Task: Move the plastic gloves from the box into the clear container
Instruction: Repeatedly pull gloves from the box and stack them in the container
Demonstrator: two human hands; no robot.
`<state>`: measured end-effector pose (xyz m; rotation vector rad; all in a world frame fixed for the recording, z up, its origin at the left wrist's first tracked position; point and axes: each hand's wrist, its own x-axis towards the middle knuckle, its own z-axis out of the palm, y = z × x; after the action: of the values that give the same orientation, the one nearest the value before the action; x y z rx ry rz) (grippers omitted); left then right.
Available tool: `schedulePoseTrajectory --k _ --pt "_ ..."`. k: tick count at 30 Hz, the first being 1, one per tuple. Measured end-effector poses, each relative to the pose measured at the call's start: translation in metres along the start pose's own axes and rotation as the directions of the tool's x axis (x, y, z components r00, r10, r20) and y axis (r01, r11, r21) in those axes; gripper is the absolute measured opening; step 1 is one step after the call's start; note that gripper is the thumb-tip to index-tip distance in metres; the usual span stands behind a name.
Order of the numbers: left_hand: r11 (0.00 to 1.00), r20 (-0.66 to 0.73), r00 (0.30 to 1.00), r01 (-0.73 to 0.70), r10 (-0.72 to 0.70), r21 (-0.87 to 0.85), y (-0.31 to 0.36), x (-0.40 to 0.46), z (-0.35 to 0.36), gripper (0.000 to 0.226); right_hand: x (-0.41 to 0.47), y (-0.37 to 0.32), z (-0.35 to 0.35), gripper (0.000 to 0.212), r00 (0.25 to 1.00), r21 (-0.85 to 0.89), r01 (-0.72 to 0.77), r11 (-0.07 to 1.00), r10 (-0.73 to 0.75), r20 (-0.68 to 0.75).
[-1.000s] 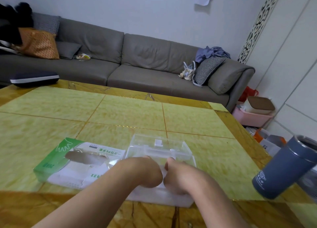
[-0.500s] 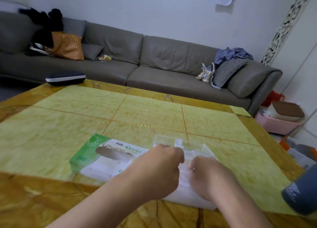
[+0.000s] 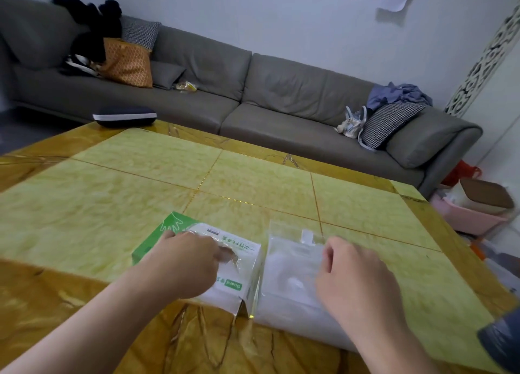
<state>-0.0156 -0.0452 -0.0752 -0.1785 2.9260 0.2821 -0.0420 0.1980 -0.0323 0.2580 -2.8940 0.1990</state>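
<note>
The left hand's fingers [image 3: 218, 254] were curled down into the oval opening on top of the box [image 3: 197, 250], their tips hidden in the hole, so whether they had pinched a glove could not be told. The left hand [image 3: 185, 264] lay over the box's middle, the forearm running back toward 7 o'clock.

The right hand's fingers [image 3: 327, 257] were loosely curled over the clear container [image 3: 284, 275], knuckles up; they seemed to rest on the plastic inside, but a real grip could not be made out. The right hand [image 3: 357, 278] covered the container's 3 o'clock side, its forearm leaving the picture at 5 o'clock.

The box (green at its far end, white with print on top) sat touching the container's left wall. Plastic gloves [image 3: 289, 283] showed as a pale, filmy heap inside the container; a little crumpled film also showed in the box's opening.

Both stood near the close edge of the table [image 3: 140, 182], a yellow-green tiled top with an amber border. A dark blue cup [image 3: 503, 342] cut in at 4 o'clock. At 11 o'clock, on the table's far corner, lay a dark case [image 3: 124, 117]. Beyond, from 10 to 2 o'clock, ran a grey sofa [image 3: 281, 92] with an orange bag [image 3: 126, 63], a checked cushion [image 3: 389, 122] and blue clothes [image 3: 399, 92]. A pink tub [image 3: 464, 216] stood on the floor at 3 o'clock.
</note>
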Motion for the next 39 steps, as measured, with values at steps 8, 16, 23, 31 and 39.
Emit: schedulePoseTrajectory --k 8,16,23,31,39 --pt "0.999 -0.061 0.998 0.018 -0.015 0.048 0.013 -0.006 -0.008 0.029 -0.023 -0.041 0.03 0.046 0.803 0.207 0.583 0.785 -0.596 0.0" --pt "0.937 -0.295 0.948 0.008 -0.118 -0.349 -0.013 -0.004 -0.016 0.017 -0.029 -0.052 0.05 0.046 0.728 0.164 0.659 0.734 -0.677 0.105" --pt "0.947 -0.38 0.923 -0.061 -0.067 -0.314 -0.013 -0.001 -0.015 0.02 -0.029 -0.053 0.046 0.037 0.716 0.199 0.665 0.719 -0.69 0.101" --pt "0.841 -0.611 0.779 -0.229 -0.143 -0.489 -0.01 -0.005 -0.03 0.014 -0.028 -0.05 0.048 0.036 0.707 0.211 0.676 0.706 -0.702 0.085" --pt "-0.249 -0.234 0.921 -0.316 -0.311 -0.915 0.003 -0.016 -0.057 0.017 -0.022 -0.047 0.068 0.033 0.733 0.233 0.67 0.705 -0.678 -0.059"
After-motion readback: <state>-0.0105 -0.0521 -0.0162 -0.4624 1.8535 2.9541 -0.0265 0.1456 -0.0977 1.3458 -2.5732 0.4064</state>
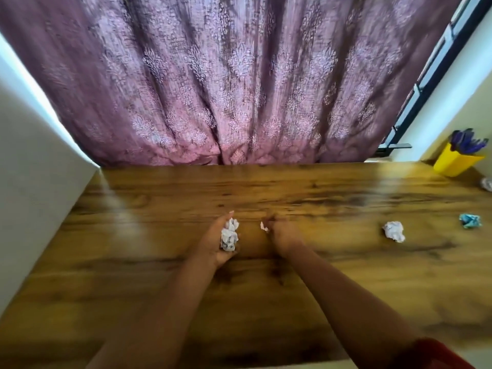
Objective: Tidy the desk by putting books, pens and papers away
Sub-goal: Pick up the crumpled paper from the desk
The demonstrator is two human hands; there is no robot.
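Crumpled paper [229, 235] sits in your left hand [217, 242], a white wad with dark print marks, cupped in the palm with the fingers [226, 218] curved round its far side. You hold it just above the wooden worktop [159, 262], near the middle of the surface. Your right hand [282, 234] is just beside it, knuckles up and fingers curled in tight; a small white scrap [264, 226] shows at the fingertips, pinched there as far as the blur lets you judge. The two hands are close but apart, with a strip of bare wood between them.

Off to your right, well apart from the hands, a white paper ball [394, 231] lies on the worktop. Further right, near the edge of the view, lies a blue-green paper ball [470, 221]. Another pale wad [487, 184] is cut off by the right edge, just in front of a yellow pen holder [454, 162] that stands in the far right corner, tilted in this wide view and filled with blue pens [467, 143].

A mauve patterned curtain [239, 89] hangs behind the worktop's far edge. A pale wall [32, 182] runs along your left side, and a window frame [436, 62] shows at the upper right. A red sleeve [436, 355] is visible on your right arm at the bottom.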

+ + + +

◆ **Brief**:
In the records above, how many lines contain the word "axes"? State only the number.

◆ **Result**:
2